▶ [Exercise directions]:
Drop every picture, then print the rest of the listing exactly as given.

▶ [Information provided]:
# # #

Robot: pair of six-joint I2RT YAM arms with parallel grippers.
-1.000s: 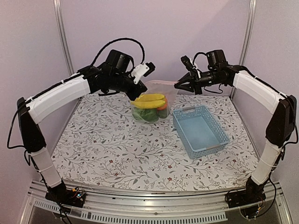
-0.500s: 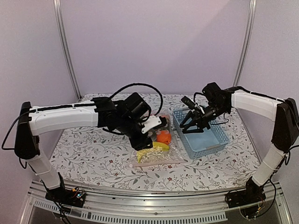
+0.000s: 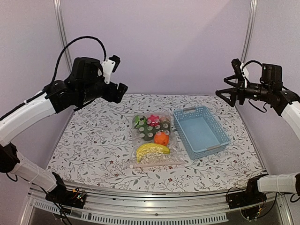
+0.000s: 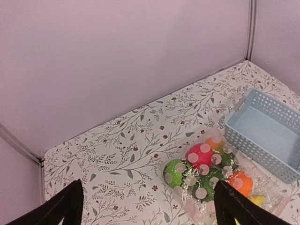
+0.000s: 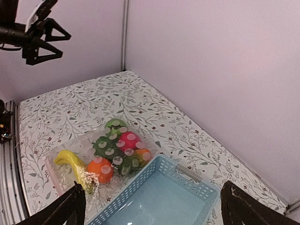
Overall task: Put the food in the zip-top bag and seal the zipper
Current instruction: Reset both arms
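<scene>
Both tools hang high over the tabletop (image 3: 93,140), the left tool (image 4: 147,185) and right tool (image 5: 153,185) each spread wide, gripping and touching nothing.
On the leaf-printed tabletop, a light-blue latticed plastic basket (image 3: 209,148) sits right of centre. Just beside its left wall the zip-top bag (image 3: 174,151), clear and crinkly, lies flat with the food inside: curved yellow bananas (image 3: 152,150), a round orange (image 3: 161,138), a pink-red fruit (image 3: 153,121) and a green ball (image 3: 139,122). The zipper (image 3: 157,164), a thin pale strip, runs along the bag's near edge.
</scene>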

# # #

▶ [Worked solution]:
Robot: pair of six-joint I2RT YAM arms with parallel grippers.
-1.000s: 
-0.500s: 
+0.000s: 
+0.000s: 
+0.000s: 
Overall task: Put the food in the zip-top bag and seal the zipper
Current instruction: Reset both arms
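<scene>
Both tools hang high over the tabletop (image 3: 93,140), the left tool (image 4: 147,185) and right tool (image 5: 153,185) each spread wide, gripping and touching nothing.
On the leaf-printed tabletop, a light-blue latticed plastic basket (image 3: 209,148) sits right of centre. Just beside its left wall the zip-top bag (image 3: 174,151), clear and crinkly, lies flat with the food inside: curved yellow bananas (image 3: 152,150), a round orange (image 3: 161,138), a pink-red fruit (image 3: 153,121) and a green ball (image 3: 139,122). The zipper (image 3: 157,164), a thin pale strip, runs along the bag's near edge.
</scene>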

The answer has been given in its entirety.